Zapis relacji LIVE z tego spotkania można przeczytać – TUTAJ.
Cerrad Czarni Radom nie mają dobrego startu bieżącego sezonu. Najpierw radomianie przegrali we własnej hali z GKS-em Katowice i Espadonem Szczecin, a teraz na wyjeździe ulegli Dafi Społem Kielce, czyli drużynie, która w trzech wcześniejszych pojedynkach nie wygrała nawet seta
Radomianie pojechali do Kielc po przełamanie i trzy punkty. Choć przed tym meczem Robert Prygiel przestrzegał przed lekceważeniem rywali, to tak naprawdę nikt jego słów nie brał na poważnie, a odczytywał tylko za przejaw kurtuazji. Ale wypowiedź radomskiego szkoleniowca okazała się prorocza i niestety jego zespół po pięciosetowej walce przegrał w hali Legionów.
Piątkowy mecz nie stał na najwyższym poziomie. Obie drużyny popełniały wiele błędów własnych i gra długimi momentami nie pasowała do tego poziomu rozgrywek. Można to zrzuci na karb początku sezonu, ale z ręką na sercu trzeba przyznać, że nie był to siatkarski spektakl, tylko twarda walka o ligowe punkty.
Pierwszego seta lepiej zagrali gospodarze, którzy szybko wyszli na prowadzenie i nie oddali go do samego końca. W radomskim zespole zmieniony został Wojciech Żaliński, ale Kamil Kwasowski nie zdołał uratować pierwszej partii i radomianie po kilku blokach oraz własnych błędach musieli uznać wyższość gospodarzy, którzy tym samym wygrali pierwszego seta w tym sezonie.
W drugiej partii do głosu doszli radomianie. Nasza drużyna zdecydowanie lepiej zagrywała i po wyrównanym początku zdołała odskoczyć na bezpieczną przewagę. W końcówce Dafi Społem nie udźwignęło ciężaru i przegrało tego seta 18:25.

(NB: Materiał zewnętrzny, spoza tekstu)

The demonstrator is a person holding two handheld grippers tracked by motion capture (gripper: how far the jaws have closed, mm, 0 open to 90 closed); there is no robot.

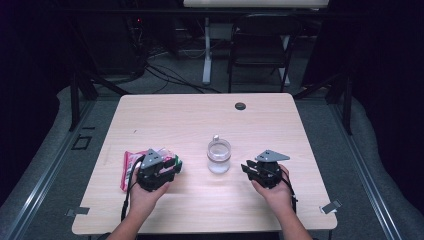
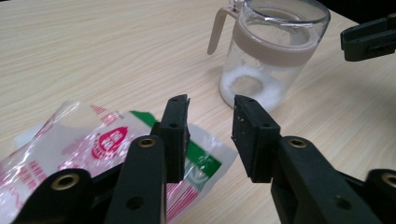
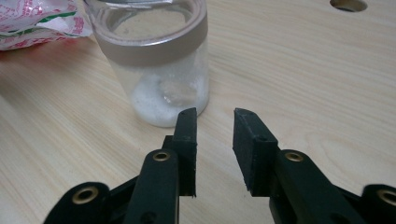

Po 10-minutowej przerwie lepiej do gry wrócili gospodarze. Podopieczni Wojciecha Serafina prowadzili od samego początku, a w środkowej fazie partii mieli nawet pięć „oczek” przewagi. Radomianie jeszcze rzucili się do odrabiania strat i nawet doprowadzili do remisu 20:20. Niestety w kluczowych momentach nasza drużyna nie potrafiła przechylić szali zwycięstwa na swoją stronę i przegrał tę partię 23:25.
Po wywalczeniu pierwszego meczowego punktu w tym sezonie gospodarze spoczęli na laurach. A słabszą postawę kielczan starał się wykorzystać Tomasz Fornal. To młody przyjmujący był jedną z niewielu jasnych postaci po radomskiej stronie siatki i po jego dobrych akcjach Cerrad Czarni prowadzili na początku czwartego seta nawet 14:9. Jednak ta przewaga okazała się zbyt nikła. Radomianie im bliżej końca partii tym grali strachliwie, a dzięki temu Dafi Społem doprowadziło do wyrównania, a nawet mieli piłkę meczową. Na szczęście „Wojskowi” ją obronili i wygrali seta 29:27 po udanym ataku Tomasza Fornala.
Niestety tie-break należał już do gospodarzy. W decydującej partii to oni mieli przewagę od samo początku, a radomianie nawet na moment nie zdołali dojść do głosu. Co prawda walczyli, ale przegrali tego seta 11:15, a całe spotkanie 2:3.
Tym samym Cerrad Czarni Radom przegrali trzecie spotkanie w tym sezonie. Kolejny mecz „Wojskowi” rozegrają w najbliższą środę, kiedy we własnej hali zmierzą się z BBTS-em Bielsko-Biała.
Dafi Społem Kielce – Cerrad Czarni Radom 3:2 (25:21, 18:25, 25:23, 27:29, 15:11)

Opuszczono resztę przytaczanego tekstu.